Note: It is extremely important the the hidden file .htaccess is also moved (note the second 'mv' command above. Check to make sure this file is there

   ls -l .htaccess

Notice that the last of the three mv commands renames the index.html file and calls it index.html.orig. The index.html file was serving as the home page for the website. Drupal uses an index.php page for it's home page but the web server has preference for the index.html page. So, we move it out of the way.

Configuration File

Next, we need to tell Drupal how to connect to our database. To do this we have to setup a configuration file. Drupal comes with an example configuration file which we can borrow.


First navigate to the location where the configuration file should go:

  cd /var/www/sites/default/


Next, copy the example configuration that already exists in the directory to be our actual configuration file by renaming it to settings.php.

  cp default.settings.php settings.php


Now, we need to edit the configuration file to tell Drupal how to connect to our database server.
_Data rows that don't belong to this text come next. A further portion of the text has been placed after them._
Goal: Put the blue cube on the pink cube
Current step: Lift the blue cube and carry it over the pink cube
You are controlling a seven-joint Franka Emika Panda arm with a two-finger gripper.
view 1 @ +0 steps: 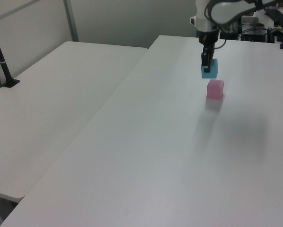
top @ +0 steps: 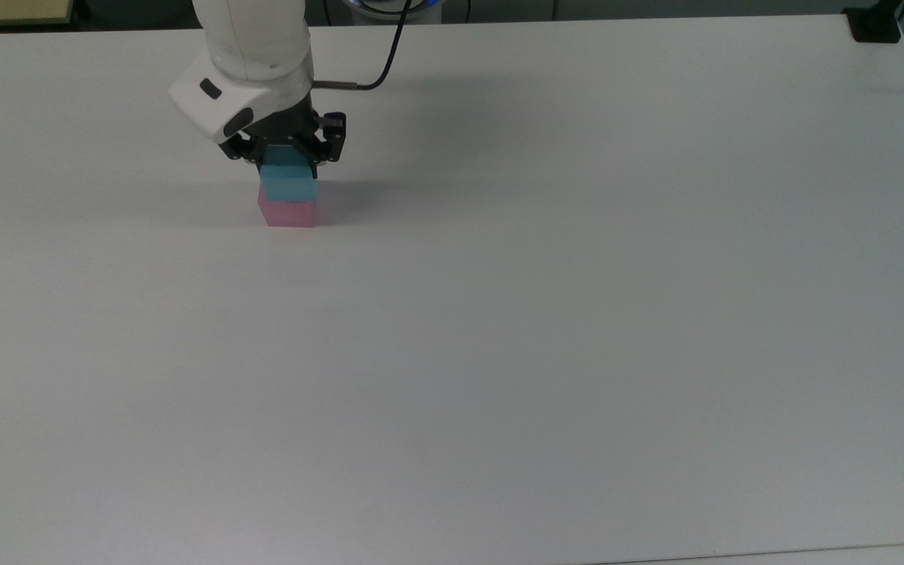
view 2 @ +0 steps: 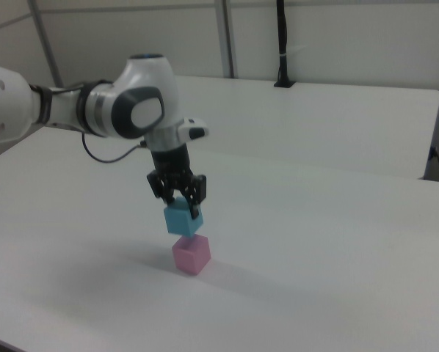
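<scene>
Gripper (view 2: 181, 204) is clamped on the blue cube (view 2: 184, 218) and holds it in the air. From my right view the blue cube sits just above the pink cube (view 2: 191, 254), a small gap between them, not touching. In the top view blue (top: 288, 183) overlaps pink (top: 289, 213). I count two cubes, one blue and one pink, one arm, on the white table (top: 546, 314). Pink rests flat on the table.
</scene>
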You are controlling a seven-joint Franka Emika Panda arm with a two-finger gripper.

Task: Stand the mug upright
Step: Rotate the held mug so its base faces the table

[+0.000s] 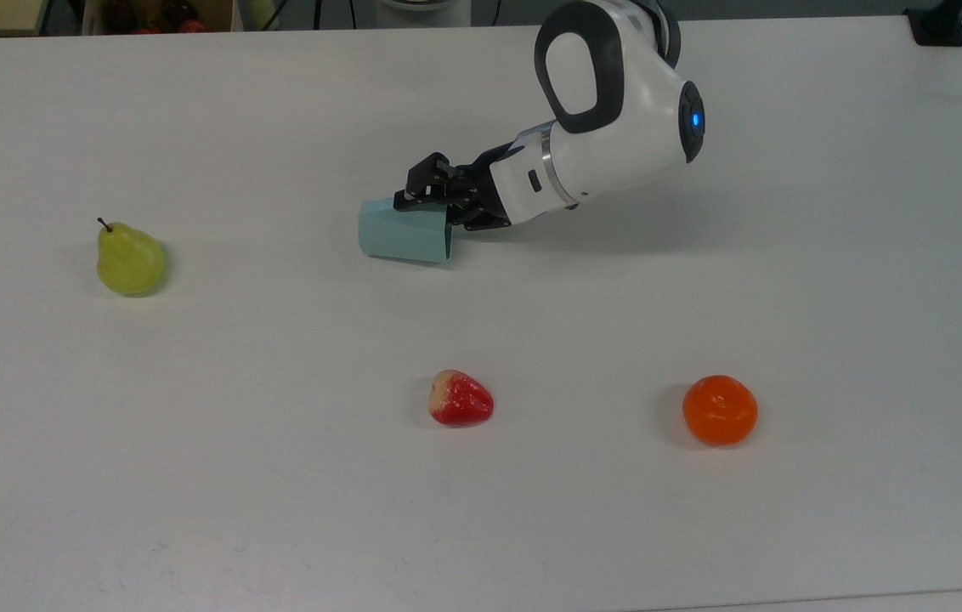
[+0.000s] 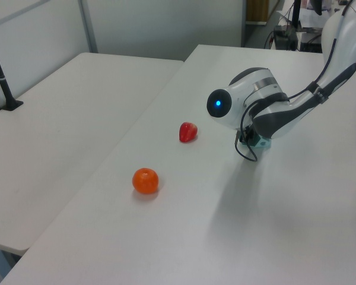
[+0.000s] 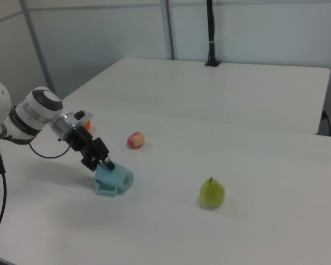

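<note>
Mug, pale blue-teal faceted plastic (image 1: 403,232), lying sideways; rim wall pinched by black 2-finger gripper (image 1: 440,206); lift-and-rotate judged next.

**Mug lying on its side**

A pale blue-teal, faceted, matte plastic mug (image 1: 403,232) is seen lying on its side on the white table. In the top view its wider open rim is turned toward the top view's right and its narrower base toward the top view's left. No handle can be made out. In the right view (image 3: 113,180) the angular facets are shown clearly; in the left view (image 2: 262,142) what appears to be a small teal part of it is seen.
</note>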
To do this we'll use an easy to use text editor gedit

  gedit settings.php


Find the variable $db_url and set it to this

  $db_url = 'pgsql://tripal:********@localhost/tripal_demo';

Replace the text '********' with your database password for the user 'tripal' created previously.

Final directory creation

Finally, we need to create three new directories. The first is the files directory which Drupal uses for storing uploaded files.

  cd /var/www/sites/default
  mkdir files
  sudo chown tripal:www-data files
  sudo chmod g+rw files


The above command creates the directory but sets the group to be the web server (i.e. www) with read/write permissions. This way the web server can write to the directory but so can we.


Also, we need to create two new directories, one for storing module files we'll be installing and another for themes which we'll also be installing later:


Now create the modules and themes directory

  cd /var/www/sites/all
  mkdir modules
  mkdir themes

Compatibility with other tools

We want to ensure that our Drupal installation doesn't interfere with other web-based tools, such as GBrowse. We need update a setting in the .htaccess file that came with Drupal which instructs the web server to look for both index.php and index.html files when serving pages.

Use 'gedit' to modify the /var/www.htaccess file.

   cd /var/www
   gedit .htaccess

Locate the line DirectoryIndex and change it to mach the following:

  DirectoryIndex index.php index.html

Web-based Steps

Navigate to the installation page of our new web site http://localhost/install.php

800px-Install1.png


Click the link in the middle section that reads Install Drupal in English

800px-Tripal Install2.png


When the progress bar shows completing the page will switch to a configuration page with some final settings.

800px-Tripal-install3.png


Set the following

  • Site Name: Tripal Demo
  • Site email: Your email address
  • Administrator Username: administrator (all lower-case)
  • Administrator Email: Your email address
  • Password: ********
  • Default time zone: leave as is
  • Clean URLs: enabled
  • Update Notification: check for updates automatically


Now, click the Save and Continue button. You will see a message about unable to send an email. This is safe to ignore as email capabilities are not fully enabled on this VMWare image. Now, your site is enabled. Click the link Your new site:

800px-Tripal Install4.png

Drupal Cron Entry

The last step for installing Drupal is setting up the automatted Cron entry. The Drupal cron is used to automatically execute necessary housekeeping tasks on a regular interval. Cron is a UNIX facility for scheduling jobs to run at specific intervals.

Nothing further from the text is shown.